> [WHAT NEEDS TO BE DONE]
Select every line containing the word "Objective" from the material, and copy those lines.

> [DATA FOR THE TASK]
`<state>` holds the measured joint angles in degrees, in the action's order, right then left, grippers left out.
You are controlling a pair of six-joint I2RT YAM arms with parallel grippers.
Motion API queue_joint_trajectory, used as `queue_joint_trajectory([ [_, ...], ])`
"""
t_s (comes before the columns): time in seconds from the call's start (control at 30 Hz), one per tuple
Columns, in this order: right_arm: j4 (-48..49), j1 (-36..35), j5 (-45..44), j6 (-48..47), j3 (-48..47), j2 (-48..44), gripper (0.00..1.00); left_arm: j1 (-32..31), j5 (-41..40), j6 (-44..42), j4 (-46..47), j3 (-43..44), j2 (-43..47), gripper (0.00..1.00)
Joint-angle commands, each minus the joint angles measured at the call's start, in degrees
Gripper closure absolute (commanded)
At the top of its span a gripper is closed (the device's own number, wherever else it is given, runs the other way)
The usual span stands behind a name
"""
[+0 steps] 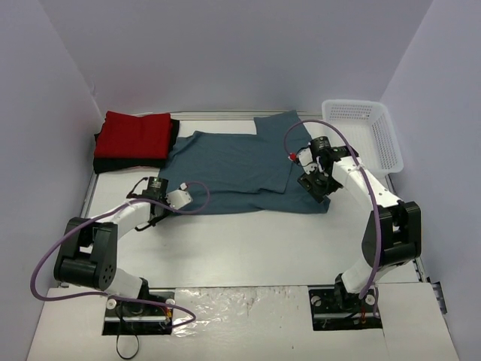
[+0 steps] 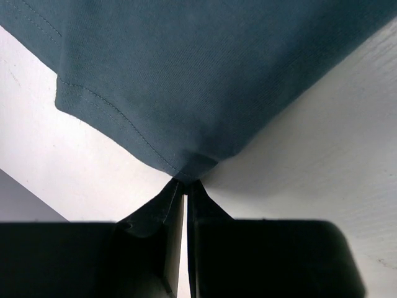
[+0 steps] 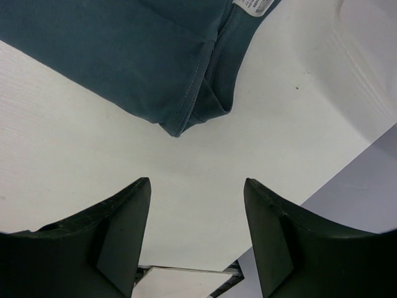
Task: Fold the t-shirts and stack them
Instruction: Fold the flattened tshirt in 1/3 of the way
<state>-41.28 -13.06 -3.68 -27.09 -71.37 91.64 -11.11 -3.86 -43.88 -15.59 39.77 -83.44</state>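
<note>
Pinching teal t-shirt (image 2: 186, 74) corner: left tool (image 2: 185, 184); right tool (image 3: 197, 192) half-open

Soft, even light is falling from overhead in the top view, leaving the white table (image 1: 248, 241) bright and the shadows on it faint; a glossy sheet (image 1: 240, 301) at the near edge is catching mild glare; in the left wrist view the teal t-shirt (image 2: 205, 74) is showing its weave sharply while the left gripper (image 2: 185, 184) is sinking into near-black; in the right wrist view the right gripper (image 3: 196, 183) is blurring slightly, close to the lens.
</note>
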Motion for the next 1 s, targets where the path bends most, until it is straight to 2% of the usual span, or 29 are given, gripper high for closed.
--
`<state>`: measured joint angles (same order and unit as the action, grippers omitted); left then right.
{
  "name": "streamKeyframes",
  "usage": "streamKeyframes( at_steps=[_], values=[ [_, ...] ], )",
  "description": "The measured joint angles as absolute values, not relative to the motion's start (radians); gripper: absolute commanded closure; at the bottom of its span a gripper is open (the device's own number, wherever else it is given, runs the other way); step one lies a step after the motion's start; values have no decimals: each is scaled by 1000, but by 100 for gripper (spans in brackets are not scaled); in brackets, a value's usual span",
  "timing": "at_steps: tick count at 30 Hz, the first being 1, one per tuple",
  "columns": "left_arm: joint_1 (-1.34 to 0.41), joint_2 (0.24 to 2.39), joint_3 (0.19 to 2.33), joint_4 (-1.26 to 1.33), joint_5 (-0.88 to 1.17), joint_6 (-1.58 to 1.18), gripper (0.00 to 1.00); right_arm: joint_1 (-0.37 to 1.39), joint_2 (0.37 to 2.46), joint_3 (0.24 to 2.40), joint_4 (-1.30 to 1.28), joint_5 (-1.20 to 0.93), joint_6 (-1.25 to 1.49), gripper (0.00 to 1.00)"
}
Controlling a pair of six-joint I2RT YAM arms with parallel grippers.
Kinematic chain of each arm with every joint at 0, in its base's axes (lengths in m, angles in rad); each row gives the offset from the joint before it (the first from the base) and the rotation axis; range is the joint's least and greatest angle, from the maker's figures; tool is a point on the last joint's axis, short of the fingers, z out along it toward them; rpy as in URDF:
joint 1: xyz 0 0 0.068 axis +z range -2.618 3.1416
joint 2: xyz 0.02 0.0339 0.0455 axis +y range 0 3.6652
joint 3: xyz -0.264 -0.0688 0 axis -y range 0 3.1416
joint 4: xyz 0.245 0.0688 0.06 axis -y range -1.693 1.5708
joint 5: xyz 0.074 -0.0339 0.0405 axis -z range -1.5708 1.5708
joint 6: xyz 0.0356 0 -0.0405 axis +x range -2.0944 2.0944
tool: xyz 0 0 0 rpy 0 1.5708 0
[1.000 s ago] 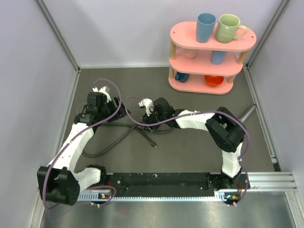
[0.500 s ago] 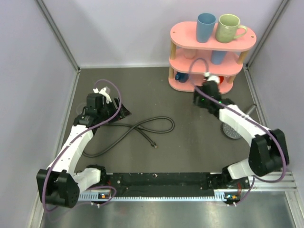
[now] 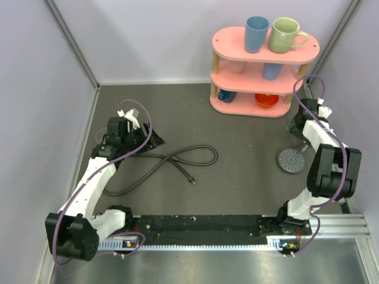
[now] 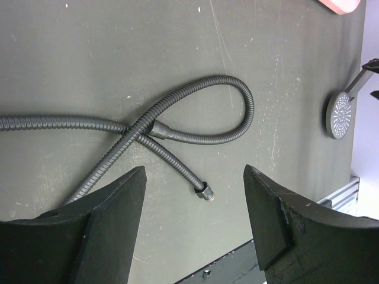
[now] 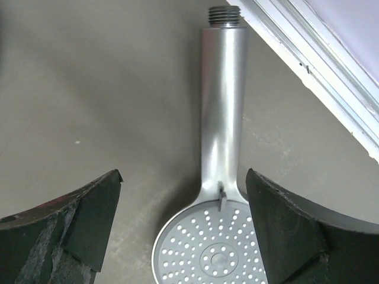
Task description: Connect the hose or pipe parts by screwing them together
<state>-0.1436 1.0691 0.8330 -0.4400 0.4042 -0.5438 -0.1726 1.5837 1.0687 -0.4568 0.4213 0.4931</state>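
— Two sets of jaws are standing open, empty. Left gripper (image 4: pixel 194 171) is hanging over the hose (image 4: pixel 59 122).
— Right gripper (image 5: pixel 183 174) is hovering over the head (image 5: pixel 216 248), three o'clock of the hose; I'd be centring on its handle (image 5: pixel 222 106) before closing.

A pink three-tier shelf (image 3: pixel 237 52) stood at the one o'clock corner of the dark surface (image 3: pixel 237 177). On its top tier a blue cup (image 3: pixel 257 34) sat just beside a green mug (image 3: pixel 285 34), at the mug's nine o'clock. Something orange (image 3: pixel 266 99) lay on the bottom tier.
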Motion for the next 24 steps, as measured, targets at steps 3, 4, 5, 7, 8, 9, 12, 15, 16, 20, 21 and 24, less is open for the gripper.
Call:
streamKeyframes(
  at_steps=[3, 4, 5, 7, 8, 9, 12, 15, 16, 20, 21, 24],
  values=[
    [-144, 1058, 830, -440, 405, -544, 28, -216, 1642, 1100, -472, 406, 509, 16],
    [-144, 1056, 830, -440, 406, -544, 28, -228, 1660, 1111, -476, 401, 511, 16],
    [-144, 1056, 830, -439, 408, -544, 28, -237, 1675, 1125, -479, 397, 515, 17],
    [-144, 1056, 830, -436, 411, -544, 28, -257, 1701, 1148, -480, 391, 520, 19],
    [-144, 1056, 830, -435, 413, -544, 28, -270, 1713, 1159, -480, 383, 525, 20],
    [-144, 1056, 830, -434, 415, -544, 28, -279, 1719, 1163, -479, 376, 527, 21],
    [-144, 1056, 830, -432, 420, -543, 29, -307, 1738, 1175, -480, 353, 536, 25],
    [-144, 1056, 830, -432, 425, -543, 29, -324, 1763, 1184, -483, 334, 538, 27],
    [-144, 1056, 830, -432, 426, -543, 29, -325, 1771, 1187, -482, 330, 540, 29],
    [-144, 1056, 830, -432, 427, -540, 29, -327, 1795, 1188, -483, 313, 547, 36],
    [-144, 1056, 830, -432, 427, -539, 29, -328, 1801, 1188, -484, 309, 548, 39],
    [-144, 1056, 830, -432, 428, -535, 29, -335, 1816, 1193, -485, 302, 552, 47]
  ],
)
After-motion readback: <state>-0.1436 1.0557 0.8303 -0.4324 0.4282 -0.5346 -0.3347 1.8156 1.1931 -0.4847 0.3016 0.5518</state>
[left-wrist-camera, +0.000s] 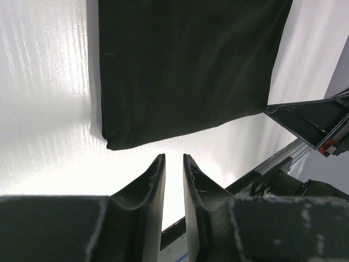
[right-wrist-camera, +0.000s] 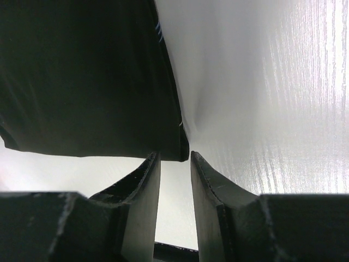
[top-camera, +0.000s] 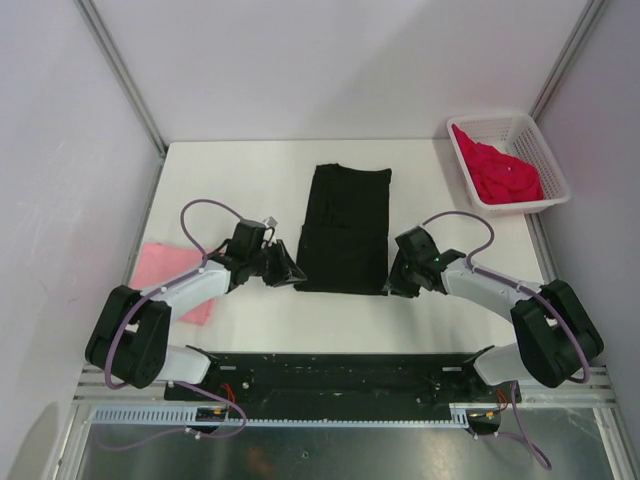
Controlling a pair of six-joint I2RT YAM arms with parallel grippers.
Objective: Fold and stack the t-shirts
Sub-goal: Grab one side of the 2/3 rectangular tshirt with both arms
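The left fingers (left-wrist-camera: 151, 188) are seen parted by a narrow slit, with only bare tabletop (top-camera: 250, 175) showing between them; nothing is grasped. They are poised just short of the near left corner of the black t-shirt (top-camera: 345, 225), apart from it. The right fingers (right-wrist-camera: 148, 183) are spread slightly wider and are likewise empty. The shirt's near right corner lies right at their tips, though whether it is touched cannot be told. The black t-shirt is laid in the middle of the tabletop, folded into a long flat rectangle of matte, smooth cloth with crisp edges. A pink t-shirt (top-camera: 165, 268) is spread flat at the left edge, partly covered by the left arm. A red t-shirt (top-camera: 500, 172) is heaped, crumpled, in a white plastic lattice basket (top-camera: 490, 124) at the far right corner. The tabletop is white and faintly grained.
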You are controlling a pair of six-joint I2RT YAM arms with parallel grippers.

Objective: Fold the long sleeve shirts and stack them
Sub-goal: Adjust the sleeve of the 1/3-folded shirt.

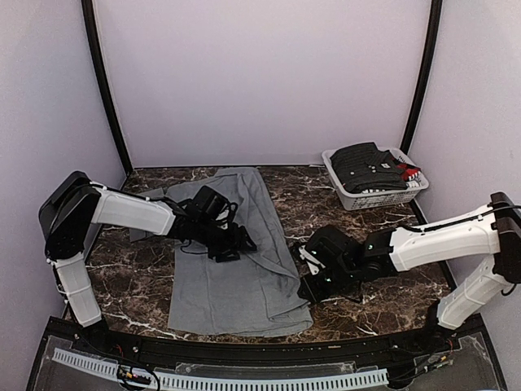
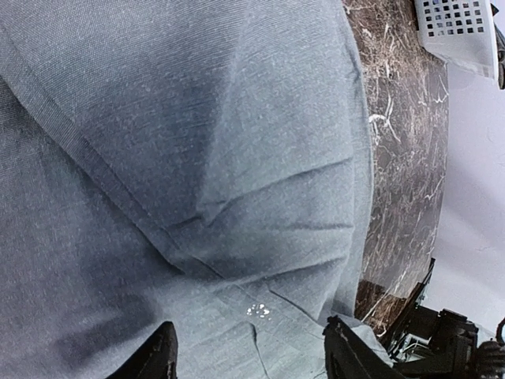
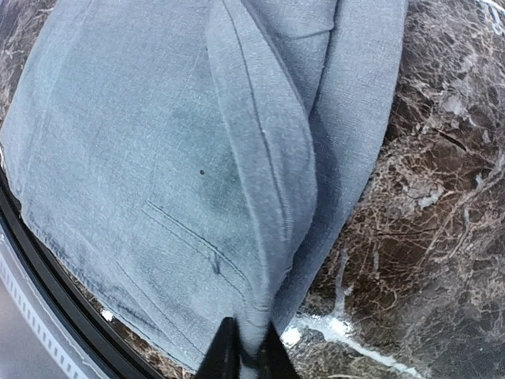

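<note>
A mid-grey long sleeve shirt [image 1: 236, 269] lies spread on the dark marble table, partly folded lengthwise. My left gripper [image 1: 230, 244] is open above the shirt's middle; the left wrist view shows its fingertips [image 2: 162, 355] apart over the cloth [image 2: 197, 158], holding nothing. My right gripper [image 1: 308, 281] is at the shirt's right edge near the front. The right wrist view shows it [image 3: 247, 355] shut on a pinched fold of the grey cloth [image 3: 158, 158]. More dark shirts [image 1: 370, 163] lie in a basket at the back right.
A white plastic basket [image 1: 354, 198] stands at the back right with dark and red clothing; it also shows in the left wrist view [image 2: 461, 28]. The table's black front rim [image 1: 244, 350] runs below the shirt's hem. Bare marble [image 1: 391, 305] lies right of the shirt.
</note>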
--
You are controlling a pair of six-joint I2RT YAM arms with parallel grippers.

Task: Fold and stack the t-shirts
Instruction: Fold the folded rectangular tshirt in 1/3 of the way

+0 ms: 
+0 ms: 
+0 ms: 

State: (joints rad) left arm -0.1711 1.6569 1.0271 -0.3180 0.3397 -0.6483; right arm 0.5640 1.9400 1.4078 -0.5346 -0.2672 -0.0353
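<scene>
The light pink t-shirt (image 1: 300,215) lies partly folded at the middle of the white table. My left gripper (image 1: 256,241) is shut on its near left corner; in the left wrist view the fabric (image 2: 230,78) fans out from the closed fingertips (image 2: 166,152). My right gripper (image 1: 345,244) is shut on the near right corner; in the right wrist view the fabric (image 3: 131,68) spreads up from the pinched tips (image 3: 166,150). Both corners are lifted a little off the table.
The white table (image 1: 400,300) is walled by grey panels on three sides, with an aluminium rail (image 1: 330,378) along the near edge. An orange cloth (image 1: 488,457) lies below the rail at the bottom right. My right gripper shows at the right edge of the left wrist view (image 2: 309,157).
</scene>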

> [RESULT OF THE TASK]
Objective: Fold and stack the t-shirts
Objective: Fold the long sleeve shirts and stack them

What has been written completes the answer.